Latent Refinement Decoding: Enhancing Diffusion-Based Language Models by Refining Belief States
Qinglin Zhu, Yizhen Yao, Runcong Zhao, Yanzheng Xiang, Amrutha Saseendran, Chen Jin, Philip Alexander Teare, Bin Liang, Yulan He, Lin Gui
2025-10-14
Summary
This paper introduces a new method called Latent Refinement Decoding (LRD) to improve how quickly and accurately computers generate text, like writing code or solving math problems.
What's the problem?
Currently, the best way to generate text involves building it up word by word, which is slow. Newer, faster methods inspired by image generation try to create text all at once, but they often lose important information along the way or make decisions too early without considering the whole picture, leading to less accurate results.
What's the solution?
LRD works in two steps.
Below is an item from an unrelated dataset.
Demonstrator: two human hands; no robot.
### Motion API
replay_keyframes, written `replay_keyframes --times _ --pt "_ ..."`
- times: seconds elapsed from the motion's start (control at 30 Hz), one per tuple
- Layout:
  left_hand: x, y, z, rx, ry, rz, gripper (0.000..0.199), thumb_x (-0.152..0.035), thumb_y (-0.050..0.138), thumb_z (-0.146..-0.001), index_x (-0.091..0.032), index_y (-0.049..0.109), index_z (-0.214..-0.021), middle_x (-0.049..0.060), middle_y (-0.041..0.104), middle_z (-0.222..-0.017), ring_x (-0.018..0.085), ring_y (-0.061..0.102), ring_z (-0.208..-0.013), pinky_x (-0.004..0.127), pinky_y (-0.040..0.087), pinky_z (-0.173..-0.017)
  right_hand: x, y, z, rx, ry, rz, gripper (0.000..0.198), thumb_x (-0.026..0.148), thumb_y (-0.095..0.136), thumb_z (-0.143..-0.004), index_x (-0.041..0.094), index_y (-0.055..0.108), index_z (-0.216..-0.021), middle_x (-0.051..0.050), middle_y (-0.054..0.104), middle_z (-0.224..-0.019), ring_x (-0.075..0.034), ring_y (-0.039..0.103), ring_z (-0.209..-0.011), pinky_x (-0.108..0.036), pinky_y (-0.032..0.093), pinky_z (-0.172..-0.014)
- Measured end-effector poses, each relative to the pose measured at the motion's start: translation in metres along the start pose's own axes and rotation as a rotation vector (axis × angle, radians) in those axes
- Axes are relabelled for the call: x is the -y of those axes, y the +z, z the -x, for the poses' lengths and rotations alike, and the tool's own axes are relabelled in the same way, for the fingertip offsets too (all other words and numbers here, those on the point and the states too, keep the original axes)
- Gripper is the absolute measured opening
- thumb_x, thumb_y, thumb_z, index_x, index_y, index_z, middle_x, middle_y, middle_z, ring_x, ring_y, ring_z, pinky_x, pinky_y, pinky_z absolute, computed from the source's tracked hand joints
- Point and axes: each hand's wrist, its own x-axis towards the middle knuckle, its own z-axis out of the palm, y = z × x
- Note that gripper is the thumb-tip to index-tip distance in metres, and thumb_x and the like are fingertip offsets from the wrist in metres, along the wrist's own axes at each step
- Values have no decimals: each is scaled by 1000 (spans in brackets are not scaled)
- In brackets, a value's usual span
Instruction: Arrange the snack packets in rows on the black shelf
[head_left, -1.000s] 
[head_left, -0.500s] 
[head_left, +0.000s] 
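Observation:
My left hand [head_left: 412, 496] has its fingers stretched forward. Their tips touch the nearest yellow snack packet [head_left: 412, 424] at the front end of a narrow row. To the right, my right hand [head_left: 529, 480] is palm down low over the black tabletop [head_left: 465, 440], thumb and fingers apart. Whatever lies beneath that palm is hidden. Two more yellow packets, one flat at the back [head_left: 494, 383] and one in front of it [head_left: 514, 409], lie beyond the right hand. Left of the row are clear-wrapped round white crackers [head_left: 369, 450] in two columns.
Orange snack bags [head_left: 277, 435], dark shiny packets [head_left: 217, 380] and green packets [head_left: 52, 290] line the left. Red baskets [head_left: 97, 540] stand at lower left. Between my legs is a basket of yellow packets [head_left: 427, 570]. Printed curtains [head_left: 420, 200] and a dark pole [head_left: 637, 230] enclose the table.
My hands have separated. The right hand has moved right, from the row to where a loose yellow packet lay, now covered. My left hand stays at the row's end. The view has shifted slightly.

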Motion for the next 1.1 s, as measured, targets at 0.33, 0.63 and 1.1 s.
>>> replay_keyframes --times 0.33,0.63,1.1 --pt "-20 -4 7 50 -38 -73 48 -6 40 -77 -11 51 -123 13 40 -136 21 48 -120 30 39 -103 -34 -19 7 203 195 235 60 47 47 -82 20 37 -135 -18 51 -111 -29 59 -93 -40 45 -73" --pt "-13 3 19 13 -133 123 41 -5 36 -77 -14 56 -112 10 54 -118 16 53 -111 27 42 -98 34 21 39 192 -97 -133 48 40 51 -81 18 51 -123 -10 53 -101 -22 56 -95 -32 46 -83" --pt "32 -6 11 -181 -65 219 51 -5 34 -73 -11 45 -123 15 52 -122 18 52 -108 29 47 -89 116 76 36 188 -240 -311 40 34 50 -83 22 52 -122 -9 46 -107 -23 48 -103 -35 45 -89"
First, it keeps all possible options for each word in mind, blending them together to form a more complete understanding of what the text should be. Then, it confidently chooses the best words one by one, but importantly, it keeps the uncertain words around for further refinement. This process continues until the text is finalized, using a mathematical measure to determine when it’s good enough to stop. Essentially, it's a smarter way to build text in parallel, avoiding premature decisions and information loss.
Why it matters?
This research is important because it offers a significantly faster way to generate text without sacrificing accuracy. The experiments show improvements in tasks like coding and math problem-solving, and the speed increases are substantial, potentially making these technologies much more practical for real-world applications.
Abstract
Autoregressive (AR) models remain the standard for natural language generation but still suffer from high latency due to strictly sequential decoding. Recent diffusion-inspired approaches, such as LlaDA and Dream, mitigate this by generating in parallel, yet they suffer from two core limitations: information loss, as predictive distributions for non-finalized tokens are discarded at each step, and premature commitment, where local decisions are made without sufficient global coordination. We introduce Latent Refinement Decoding (LRD), a two-stage framework with Latent Refinement and a Predictive Feedback Loop. The first stage maintains masked positions as distributional mixtures of predicted tokens and the mask embedding, allowing the model to establish more globally consistent beliefs. The second stage progressively finalizes confident tokens while retaining uncertain ones for iterative feedback. KL-divergence dynamics provide a principled and reliable criterion for convergence and early stopping. Experiments across coding (HumanEval +6.3, MBPP +2.6) and reasoning (GSM8K +2.9, MATH500 +3.8) show that LRD improves accuracy while delivering speedups of up to 10.6x, making it a strong and versatile alternative for parallel sequence generation.